> **Task to carry out**
Transcribe the data verbatim and drop its images.

== Provided data ==

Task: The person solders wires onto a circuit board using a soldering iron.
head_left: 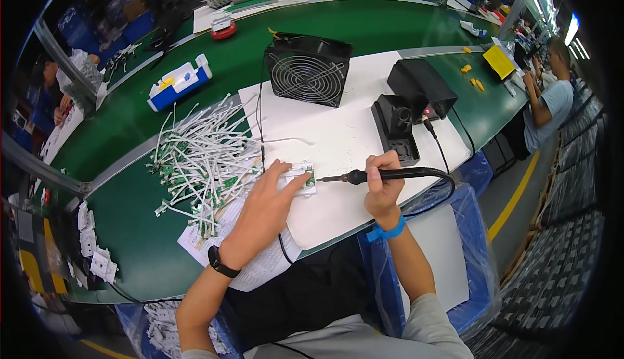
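Right hand (383, 187) was closed around a soldering iron (356, 176), tip pointing left at a small green circuit board (311, 179); couldn't tell if it touched. Board sat at the right end of a white plastic housing (304, 190), near the left edge of the white sheet (341, 206), toward its near-left corner. Left hand (265, 206) had fingertips on housing and board; couldn't tell if pinching or only pressing. Heap of white wires (201, 151) with green boards lay along the sheet's left edge. Printed paper (263, 276) hung over the tabletop's (140, 252) near edge. Iron stand (398, 128) and black box (424, 86) stood toward the sheet's right edge, fan (308, 73) at its far edge.
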Motion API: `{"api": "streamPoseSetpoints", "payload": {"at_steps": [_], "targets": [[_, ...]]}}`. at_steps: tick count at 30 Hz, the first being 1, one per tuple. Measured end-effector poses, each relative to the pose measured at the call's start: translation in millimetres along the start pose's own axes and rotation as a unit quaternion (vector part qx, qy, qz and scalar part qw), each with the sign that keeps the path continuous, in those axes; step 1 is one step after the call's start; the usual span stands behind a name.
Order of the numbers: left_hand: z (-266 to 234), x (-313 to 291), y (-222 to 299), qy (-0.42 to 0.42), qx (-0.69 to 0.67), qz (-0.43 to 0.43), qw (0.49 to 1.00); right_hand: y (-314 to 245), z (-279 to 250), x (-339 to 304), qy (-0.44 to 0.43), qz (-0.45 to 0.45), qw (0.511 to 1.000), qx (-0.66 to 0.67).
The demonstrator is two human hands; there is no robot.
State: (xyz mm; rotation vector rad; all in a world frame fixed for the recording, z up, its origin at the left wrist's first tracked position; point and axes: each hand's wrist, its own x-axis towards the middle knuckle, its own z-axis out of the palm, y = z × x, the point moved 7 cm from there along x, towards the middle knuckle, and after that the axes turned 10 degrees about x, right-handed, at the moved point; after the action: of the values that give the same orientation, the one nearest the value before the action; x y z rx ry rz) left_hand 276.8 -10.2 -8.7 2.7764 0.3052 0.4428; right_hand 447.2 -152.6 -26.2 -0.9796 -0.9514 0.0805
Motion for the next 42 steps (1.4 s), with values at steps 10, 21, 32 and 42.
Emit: {"api": "streamPoseSetpoints", "payload": {"at_steps": [10, 21, 32, 42], "targets": [[-4.0, 4.1, 2.9, -0.015, -0.017, -0.004, 1.0, 0.3, 8.6, 0.3, -0.06, 0.032, 0.997, -0.024], [-4.0, 4.8, 2.9, -0.013, -0.014, -0.002, 1.0, -1.6, 9.1, 0.8, -0.065, 0.034, 0.997, -0.032], [-3.7, 4.3, 2.5, -0.007, -0.015, -0.001, 1.0, 2.3, 4.4, -1.9, -0.041, 0.027, 0.998, -0.028], [-3.4, 3.2, 1.8, 0.0, -0.012, 0.004, 1.0, -1.0, 2.7, -0.9, -0.01, 0.013, 0.999, -0.04]]}}
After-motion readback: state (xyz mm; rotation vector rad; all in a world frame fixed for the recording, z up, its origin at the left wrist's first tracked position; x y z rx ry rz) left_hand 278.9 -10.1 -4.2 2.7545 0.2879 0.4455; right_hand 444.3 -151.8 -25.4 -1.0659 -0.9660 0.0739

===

> **The completed task**
Task: The person solders wires onto a circuit board using a soldering iron.
head_left: 
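Right hand (383, 187) was closed around a soldering iron (356, 176), tip pointing left at a small green circuit board (311, 179); couldn't tell if it touched. Board sat at the right end of a white plastic housing (304, 190), near the left edge of the white sheet (341, 206), toward its near-left corner. Left hand (265, 206) had fingertips on housing and board; couldn't tell if pinching or only pressing. Heap of white wires (201, 151) with green boards lay along the sheet's left edge. Printed paper (263, 276) hung over the tabletop's (140, 252) near edge. Iron stand (398, 128) and black box (424, 86) stood toward the sheet's right edge, fan (308, 73) at its far edge.
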Motion API: `{"api": "streamPoseSetpoints", "payload": {"at_steps": [_], "targets": [[_, ...]]}}`. at_steps: tick count at 30 Hz, the first being 1, one per tuple. Measured end-effector poses, each relative to the pose measured at the call's start: translation in millimetres along the start pose's own axes and rotation as a unit quaternion (vector part qx, qy, qz and scalar part qw), each with the sign that keeps the path continuous, in those axes; step 1 is one step after the call's start; the usual span stands behind a name.
Order of the numbers: left_hand: z (-266 to 234), x (-313 to 291), y (-222 to 299), qy (-0.42 to 0.42), qx (-0.69 to 0.67), qz (-0.43 to 0.43), qw (0.49 to 1.00); right_hand: y (-314 to 245), z (-279 to 250), x (-339 to 304), qy (-0.44 to 0.43), qz (-0.45 to 0.45), qw (0.511 to 1.000), qx (-0.66 to 0.67).
The demonstrator is two human hands; there is no robot.
State: (xyz mm; rotation vector rad; all in a world frame fixed for the recording, z up, its origin at the left wrist's first tracked position; point and axes: each hand's wrist, its own x-axis towards the middle knuckle, its own z-axis out of the palm, y = z × x, the point moved 7 cm from there along x, towards the middle knuckle, and after that the axes turned 10 degrees about x, right-handed, at the moved point; after the action: of the values that give the same orientation, the one nearest the value before the action; x y z rx ry rz) left_hand 276.8 -10.2 -8.7 2.7764 0.3052 0.4428; right_hand 447.2 -152.6 -26.2 -0.9796 -0.9514 0.0805
Motion for the next 42 steps (1.4 s), with values at steps 10, 21, 32 and 42.
Emit: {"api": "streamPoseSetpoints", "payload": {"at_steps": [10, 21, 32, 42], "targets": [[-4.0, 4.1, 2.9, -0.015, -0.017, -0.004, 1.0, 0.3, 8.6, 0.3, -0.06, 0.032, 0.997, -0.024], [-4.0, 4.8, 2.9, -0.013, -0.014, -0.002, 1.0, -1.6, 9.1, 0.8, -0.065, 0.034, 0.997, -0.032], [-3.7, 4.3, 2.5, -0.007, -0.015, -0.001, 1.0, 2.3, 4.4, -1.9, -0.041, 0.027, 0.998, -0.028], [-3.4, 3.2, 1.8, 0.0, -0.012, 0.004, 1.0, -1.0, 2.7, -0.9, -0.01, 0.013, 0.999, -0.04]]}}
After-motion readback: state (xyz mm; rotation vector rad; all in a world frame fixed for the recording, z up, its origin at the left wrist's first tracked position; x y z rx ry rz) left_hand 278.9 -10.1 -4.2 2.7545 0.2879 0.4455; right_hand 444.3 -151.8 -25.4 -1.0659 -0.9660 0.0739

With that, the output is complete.